Change variables [math]\displaystyle{ X = a^{-1/3} Y }[/math]:

[math]\displaystyle{ g_m(N,u) = a^{-1/3} \exp( i N c ) \int_{\bf R} \exp( -\frac{i}{3} Y^3 + i b a^{-2/3} Y^2 + i c a^{-1/3} Y )\ dY \quad (1.50) }[/math]

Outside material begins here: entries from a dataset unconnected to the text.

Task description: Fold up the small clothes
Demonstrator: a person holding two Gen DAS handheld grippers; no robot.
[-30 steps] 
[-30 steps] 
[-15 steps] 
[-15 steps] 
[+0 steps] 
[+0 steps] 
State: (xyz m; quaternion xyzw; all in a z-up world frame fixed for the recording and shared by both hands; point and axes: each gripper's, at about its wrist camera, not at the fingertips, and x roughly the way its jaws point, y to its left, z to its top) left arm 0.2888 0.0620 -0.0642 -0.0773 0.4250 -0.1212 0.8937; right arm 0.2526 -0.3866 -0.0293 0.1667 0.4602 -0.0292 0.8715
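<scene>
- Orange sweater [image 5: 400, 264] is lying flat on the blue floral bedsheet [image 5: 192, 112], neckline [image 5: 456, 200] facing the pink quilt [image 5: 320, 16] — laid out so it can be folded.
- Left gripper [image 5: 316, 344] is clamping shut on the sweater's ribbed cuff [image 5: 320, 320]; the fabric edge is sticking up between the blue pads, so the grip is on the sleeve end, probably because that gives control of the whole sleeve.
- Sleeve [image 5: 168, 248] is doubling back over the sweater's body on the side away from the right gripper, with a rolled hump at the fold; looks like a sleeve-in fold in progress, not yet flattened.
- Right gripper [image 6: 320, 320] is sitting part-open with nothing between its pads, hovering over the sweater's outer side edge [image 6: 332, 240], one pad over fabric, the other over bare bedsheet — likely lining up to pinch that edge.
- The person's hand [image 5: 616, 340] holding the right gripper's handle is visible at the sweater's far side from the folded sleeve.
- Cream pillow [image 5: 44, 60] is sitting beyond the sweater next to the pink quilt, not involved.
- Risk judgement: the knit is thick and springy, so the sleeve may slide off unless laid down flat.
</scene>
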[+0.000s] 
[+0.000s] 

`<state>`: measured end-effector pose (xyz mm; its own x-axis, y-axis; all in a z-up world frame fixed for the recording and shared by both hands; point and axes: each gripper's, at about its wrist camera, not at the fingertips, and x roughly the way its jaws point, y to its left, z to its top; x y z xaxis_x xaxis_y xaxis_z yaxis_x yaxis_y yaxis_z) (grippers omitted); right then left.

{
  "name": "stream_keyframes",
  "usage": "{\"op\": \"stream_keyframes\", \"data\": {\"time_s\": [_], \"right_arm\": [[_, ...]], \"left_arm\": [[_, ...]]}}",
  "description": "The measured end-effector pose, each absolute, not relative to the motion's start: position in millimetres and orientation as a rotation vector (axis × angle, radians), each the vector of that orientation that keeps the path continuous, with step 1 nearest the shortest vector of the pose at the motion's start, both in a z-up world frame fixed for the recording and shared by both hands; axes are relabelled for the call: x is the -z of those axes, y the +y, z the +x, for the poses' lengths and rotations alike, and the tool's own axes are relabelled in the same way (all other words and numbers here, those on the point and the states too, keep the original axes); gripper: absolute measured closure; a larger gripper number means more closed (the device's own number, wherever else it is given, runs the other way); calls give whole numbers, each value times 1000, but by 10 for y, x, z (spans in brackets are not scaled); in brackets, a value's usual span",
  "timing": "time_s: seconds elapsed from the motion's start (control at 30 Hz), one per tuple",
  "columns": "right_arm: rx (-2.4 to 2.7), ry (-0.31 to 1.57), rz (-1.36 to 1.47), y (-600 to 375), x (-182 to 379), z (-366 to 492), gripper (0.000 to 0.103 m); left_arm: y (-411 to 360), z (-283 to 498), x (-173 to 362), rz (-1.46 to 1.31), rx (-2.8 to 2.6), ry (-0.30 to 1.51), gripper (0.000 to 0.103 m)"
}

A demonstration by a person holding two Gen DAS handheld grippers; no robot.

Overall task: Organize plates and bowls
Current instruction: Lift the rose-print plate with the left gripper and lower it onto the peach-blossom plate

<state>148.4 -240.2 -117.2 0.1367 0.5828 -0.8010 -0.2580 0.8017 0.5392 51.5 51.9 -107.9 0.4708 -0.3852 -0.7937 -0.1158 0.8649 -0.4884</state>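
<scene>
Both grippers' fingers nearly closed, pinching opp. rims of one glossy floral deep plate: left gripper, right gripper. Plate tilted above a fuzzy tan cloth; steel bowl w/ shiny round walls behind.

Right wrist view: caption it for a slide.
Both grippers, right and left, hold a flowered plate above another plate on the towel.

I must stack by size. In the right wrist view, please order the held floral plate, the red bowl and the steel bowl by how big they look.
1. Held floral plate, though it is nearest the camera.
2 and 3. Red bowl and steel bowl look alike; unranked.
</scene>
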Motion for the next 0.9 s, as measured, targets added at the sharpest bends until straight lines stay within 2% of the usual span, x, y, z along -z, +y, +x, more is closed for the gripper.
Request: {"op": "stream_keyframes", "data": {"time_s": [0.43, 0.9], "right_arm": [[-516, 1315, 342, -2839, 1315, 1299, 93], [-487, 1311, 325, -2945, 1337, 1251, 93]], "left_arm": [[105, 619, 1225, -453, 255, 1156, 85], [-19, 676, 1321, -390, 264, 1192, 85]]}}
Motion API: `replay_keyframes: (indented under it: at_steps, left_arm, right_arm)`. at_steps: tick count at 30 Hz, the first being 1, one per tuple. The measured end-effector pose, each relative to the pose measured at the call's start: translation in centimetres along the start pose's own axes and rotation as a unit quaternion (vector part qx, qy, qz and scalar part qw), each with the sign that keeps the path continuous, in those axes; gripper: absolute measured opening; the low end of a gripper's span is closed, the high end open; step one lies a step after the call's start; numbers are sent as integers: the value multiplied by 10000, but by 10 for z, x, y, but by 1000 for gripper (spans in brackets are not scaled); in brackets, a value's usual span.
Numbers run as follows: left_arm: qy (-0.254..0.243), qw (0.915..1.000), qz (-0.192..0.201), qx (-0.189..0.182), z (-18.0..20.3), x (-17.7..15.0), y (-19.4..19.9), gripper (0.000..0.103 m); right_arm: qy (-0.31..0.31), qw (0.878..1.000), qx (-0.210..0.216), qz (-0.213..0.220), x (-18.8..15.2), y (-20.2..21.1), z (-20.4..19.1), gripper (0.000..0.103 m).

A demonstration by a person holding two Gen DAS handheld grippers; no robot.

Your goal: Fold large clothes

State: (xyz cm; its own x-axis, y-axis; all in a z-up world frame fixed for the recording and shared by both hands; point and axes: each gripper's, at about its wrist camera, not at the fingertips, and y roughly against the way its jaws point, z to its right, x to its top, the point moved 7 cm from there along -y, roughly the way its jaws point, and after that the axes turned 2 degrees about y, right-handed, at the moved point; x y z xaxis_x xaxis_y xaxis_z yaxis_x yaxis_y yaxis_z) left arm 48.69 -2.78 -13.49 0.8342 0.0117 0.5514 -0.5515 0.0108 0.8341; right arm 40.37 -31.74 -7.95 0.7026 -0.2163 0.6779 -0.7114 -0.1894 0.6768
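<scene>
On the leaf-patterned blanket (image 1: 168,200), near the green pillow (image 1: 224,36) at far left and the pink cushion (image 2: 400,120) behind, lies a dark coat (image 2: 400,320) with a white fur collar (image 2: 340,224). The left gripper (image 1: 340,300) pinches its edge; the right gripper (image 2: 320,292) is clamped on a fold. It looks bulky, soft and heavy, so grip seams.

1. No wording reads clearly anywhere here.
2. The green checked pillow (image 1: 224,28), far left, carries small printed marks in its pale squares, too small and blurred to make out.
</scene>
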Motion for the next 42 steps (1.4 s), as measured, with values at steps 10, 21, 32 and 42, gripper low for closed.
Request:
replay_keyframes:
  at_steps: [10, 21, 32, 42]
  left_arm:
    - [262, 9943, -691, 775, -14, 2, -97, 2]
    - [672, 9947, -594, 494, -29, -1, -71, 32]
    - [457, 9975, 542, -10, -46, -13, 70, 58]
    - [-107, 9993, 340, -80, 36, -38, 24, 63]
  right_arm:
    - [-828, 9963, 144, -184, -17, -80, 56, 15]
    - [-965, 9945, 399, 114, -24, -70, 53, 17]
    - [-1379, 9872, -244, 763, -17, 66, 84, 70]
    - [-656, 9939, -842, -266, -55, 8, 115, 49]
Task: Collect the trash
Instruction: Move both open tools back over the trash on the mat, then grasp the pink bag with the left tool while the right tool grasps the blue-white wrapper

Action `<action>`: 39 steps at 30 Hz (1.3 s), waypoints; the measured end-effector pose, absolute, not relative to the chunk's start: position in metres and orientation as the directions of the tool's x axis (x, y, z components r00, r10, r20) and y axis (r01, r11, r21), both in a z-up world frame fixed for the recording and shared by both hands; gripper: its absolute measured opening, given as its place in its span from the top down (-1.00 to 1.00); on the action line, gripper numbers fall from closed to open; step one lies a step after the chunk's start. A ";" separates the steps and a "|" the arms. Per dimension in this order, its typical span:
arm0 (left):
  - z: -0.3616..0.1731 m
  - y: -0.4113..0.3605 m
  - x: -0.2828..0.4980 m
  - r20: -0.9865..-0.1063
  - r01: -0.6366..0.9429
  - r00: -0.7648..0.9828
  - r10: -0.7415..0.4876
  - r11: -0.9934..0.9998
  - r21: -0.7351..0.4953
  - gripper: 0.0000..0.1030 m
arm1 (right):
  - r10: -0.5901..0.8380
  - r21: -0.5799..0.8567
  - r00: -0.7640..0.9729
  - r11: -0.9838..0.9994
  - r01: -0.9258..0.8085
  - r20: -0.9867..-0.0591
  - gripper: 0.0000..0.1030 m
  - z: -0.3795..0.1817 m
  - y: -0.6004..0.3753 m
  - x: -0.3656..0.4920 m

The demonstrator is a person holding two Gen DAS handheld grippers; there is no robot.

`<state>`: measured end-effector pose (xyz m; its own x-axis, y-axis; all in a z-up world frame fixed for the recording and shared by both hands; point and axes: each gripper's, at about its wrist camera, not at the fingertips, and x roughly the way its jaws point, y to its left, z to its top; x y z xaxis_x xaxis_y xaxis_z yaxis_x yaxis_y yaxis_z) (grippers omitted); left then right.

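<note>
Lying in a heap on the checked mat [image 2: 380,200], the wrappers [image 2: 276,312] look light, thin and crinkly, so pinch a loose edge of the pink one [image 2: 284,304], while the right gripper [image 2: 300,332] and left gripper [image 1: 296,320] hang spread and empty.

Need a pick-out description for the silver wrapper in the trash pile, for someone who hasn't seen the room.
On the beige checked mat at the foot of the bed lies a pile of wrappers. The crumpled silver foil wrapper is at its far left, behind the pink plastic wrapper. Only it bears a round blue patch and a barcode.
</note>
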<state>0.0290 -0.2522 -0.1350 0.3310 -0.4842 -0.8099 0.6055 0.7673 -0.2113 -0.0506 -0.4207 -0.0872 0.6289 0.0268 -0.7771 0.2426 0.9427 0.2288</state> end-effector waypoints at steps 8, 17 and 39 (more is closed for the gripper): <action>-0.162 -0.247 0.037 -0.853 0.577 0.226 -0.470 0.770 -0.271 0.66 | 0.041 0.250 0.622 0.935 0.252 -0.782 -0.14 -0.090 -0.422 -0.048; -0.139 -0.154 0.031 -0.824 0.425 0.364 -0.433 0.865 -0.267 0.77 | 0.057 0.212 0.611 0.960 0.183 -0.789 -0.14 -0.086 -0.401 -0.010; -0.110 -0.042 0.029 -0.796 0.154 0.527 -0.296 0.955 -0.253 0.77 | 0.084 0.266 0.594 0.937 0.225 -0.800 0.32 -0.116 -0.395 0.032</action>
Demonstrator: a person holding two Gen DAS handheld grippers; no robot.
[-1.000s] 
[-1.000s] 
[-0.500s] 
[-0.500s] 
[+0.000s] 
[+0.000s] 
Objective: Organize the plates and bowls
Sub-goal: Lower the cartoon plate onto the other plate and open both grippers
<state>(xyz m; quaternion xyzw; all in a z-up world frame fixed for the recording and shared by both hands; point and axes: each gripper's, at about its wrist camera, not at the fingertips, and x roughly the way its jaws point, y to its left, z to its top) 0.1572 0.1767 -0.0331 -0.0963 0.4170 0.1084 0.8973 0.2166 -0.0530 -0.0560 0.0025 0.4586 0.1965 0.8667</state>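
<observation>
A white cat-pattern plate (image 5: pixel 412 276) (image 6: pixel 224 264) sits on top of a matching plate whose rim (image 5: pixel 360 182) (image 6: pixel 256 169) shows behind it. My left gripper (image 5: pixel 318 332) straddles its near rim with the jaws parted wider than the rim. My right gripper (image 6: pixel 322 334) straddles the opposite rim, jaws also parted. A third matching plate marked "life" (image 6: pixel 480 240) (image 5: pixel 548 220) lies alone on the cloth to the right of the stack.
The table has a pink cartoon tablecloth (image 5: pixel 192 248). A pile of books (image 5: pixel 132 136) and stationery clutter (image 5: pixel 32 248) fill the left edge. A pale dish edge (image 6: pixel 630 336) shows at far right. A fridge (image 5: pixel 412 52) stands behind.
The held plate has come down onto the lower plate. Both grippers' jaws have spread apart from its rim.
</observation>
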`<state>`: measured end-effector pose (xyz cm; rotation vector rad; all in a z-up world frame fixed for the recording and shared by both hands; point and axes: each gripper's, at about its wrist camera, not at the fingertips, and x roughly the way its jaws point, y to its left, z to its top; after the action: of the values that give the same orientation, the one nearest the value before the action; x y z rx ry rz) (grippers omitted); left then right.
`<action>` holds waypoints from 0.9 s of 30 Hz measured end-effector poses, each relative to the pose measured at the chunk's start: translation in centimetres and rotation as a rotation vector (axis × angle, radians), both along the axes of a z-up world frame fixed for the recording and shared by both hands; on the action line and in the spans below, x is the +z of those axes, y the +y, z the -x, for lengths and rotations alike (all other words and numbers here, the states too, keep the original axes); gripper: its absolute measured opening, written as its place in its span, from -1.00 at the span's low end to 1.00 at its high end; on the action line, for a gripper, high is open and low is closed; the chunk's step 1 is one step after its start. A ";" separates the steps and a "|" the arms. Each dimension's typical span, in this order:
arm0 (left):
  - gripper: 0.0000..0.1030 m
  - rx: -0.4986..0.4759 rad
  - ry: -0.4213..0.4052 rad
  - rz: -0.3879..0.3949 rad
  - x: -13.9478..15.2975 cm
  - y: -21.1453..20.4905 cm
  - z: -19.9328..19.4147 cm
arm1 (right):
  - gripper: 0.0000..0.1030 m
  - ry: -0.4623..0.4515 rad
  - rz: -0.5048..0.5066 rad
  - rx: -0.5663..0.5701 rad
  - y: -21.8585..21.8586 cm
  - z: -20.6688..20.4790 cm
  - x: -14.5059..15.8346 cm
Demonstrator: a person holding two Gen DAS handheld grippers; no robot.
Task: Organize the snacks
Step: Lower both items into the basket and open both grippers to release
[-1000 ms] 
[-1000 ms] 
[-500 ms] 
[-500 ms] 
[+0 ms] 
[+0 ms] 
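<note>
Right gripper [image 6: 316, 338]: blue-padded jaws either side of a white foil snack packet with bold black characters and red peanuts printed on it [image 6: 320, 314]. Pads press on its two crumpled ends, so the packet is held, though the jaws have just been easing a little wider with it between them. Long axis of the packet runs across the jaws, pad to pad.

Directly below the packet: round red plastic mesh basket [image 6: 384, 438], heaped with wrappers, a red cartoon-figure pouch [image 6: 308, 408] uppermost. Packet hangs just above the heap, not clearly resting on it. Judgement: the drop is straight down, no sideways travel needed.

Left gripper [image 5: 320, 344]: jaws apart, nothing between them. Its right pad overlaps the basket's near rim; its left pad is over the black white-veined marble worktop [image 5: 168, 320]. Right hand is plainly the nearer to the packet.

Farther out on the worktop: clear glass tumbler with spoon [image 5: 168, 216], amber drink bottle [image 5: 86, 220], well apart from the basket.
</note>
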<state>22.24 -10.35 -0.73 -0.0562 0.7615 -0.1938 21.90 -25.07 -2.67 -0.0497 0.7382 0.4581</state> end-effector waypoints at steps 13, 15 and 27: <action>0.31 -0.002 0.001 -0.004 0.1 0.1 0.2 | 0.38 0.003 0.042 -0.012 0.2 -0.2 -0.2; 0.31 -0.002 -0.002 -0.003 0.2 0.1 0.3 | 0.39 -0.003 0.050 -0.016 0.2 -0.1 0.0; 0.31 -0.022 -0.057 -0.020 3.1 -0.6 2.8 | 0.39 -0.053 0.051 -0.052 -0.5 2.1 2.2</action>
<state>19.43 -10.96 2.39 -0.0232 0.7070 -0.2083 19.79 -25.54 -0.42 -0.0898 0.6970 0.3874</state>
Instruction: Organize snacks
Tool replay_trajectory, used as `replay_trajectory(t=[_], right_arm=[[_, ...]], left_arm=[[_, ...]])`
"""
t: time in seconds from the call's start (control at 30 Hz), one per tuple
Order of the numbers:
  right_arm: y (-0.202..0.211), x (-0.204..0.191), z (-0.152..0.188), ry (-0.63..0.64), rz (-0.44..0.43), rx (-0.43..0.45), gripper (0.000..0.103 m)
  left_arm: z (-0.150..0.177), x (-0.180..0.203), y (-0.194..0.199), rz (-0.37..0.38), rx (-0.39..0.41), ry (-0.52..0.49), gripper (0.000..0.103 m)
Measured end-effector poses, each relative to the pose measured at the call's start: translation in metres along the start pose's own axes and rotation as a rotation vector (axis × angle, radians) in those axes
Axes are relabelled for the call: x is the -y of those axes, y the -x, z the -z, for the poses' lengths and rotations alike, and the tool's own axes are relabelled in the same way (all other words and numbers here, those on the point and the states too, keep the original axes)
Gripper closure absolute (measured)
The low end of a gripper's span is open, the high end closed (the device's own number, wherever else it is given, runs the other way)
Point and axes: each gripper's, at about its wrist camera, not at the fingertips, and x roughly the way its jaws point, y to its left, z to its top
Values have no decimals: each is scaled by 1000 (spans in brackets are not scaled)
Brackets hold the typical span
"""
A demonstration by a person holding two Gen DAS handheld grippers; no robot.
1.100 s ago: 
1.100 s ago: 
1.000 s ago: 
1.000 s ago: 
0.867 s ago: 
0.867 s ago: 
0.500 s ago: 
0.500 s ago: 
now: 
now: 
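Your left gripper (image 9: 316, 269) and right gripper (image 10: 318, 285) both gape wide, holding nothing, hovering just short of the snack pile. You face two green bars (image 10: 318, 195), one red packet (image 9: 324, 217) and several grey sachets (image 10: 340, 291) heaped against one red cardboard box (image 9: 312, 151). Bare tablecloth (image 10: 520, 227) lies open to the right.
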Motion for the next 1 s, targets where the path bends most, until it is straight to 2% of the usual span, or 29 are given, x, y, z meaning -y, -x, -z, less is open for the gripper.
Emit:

Change variables [math]\displaystyle{ Y = Z + b a^{-2/3} }[/math] and shift the contour of integration:

[math]\displaystyle{ g_m(N,u) = a^{-1/3} \exp( i N c + 4 i b^3 a^{-2}/3 + i bc a^{-1}) \int_{\bf R} \exp( -\frac{i}{3} Z^3 + i(c a^{-1/3} + b^2 a^{-4/3}) Z )\ dZ.\quad (1.51) }[/math]

Since

[math]\displaystyle{ \mathrm{Ai}(x) = \frac{1}{\pi} \int_0^\infty \cos(\frac{t^3}{3} + xt)\ dt \quad (1.52) }[/math]
[math]\displaystyle{ = \frac{1}{2\pi} \int_{\bf R} \exp(i\frac{t^3}{3} + ixt)\ dt \quad (1.53) }[/math]
[math]\displaystyle{ = \frac{1}{2\pi} \int_{\bf R} \exp(-i\frac{Z^3}{3} - ixZ)\ dZ \quad (1.54) }[/math]

we thus conclude that

[math]\displaystyle{ g_m(N,u) = 2\pi a^{-1/3} \exp( i N c + 4 i b^3 a^{-2}/3 + i bc a^{-1}) \mathrm{Ai}( - (c a^{-1/3} + b^2 a^{-4/3}) ).\quad (1.55) }[/math]

Note: b is complex valued, so the argument of the Airy function is also complex. Hopefully this is not going to be an issue. Also as N is large, the argument is going to be fairly large. But this could be a good thing; it means that we could hope to use one of the known asymptotics of the Airy function to get a more tractable approximation.